Gute Kostüme funktionieren alleine aber nicht, weshalb sich der Regisseur Dominic Cooke einen tollen Cast zusammengestellt hat. Im Zentrum der Geschichte steht hier Greville Wynne, der vom britischen Schauspieler Benedict Cumberbatch gespielt wird. Der Doctor Strange-Darsteller mimt den englischen Geschäftsmann und Spion unglaublich gut. So zeigt sich, dass das Spion-Dasein nur wenig mit romantisierten Filmen wie der James Bond-Reihe zu tun hat. Vielmehr zeigt uns Cumberbatch die Schattenseiten der Spionage, die Angst vor Enttarnung und den psychischen Druck. Ergänzt wird der Cast durch Merab Ninidze in der Rolle des sowjetischen Offiziers Oleg Penkowski. Der Schauspieler aus Georgien verleiht seiner Figur ebenfalls viel Glaubwürdigkeit und emotionale Tiefe. So fiebert der Zuschauer unweigerlich mit den beiden ungleichen Spionen mit. Der restliche Cast ist ebenfalls gut besetzt, muss sich der tollen Darbietungen von Cumberbatch und Ninidze aber unterordnen.
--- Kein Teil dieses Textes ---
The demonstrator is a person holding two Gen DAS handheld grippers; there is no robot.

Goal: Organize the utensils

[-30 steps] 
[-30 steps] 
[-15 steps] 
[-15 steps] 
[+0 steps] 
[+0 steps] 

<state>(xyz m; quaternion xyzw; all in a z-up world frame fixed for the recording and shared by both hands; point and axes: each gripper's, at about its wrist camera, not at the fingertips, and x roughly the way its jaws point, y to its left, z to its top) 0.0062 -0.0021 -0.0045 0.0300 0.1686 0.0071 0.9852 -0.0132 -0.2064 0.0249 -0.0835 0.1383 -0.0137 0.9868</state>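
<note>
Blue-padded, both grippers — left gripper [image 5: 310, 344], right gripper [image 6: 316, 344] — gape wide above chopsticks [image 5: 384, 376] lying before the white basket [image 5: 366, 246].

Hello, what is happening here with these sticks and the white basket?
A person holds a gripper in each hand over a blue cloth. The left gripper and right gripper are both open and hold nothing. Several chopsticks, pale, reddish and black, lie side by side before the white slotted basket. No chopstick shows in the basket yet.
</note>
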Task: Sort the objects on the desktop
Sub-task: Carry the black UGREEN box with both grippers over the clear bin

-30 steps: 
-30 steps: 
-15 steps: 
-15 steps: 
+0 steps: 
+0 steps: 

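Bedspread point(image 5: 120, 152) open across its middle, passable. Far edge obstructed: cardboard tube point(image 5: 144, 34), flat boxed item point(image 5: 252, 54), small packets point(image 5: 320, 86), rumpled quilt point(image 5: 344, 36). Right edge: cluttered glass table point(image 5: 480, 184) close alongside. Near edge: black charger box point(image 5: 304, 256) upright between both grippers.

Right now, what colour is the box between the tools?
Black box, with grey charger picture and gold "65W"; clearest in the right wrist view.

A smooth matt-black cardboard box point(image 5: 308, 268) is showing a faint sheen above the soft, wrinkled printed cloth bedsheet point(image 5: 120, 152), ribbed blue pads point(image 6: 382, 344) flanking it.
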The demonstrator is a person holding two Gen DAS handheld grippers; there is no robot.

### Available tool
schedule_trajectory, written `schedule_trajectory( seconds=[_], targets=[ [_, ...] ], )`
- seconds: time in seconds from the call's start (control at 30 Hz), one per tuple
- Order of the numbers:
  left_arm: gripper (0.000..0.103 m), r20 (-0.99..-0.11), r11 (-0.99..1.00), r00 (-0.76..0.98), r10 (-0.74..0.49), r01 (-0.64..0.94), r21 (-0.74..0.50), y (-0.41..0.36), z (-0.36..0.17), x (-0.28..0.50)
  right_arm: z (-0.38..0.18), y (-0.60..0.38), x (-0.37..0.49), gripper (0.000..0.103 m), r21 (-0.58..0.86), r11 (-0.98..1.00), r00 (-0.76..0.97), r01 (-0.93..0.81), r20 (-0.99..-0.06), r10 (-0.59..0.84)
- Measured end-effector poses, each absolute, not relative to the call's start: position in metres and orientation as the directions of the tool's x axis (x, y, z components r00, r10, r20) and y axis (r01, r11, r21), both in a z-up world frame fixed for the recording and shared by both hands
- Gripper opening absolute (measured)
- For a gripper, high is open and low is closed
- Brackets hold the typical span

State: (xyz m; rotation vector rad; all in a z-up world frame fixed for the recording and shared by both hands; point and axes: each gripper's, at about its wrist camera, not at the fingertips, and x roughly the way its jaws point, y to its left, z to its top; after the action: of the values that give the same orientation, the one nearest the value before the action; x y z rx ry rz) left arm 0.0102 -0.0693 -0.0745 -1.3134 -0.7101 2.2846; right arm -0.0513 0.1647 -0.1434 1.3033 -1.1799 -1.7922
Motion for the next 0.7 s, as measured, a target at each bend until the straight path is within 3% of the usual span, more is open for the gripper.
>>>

Tolle Atmosphäre und glaubhafte Spannung
Ganz besonders ist mir die drückende und spannende Atmosphäre in Erinnerung geblieben, die über dem gesamten Film lastet. Obschon er als interessanter Spionage-Thriller beginnt, entwickelt sich Der Spion mit zunehmender Laufzeit zu einem tiefgründigen, politischen Streifen. Die Ängste der diversen Protagonisten sind stets präsent. Und da es sich bei Der Spion um die Erzählung einer wahren Geschichte handelt, sind diese Empfindungen umso stärker. So hat mich schlussendlich dann das Ende des Films, welches hier natürlich nicht gespoilert werden soll, überrascht und auch nachdenklich zurückgelassen. Auch ohne zu spoilern kann ich daher versprechen, dass das Ende von Greville Wynne und Oleg Penkowski keine leichte Kost ist.
Der Spion empfehle ich allen Fans von spannenden Thrillern, Spionage-Filmen und schlussendlich auch Dramen. Obschon der Film zur Zeit des Kalten Krieges spielt, handelt es sich aber nicht um einen Kriegsfilm. Vielmehr erzählt Der Spion die wahre Geschichte eines relativ unbekannten Geschäftsmanns, der die Weltgeschichte für immer verändert hat.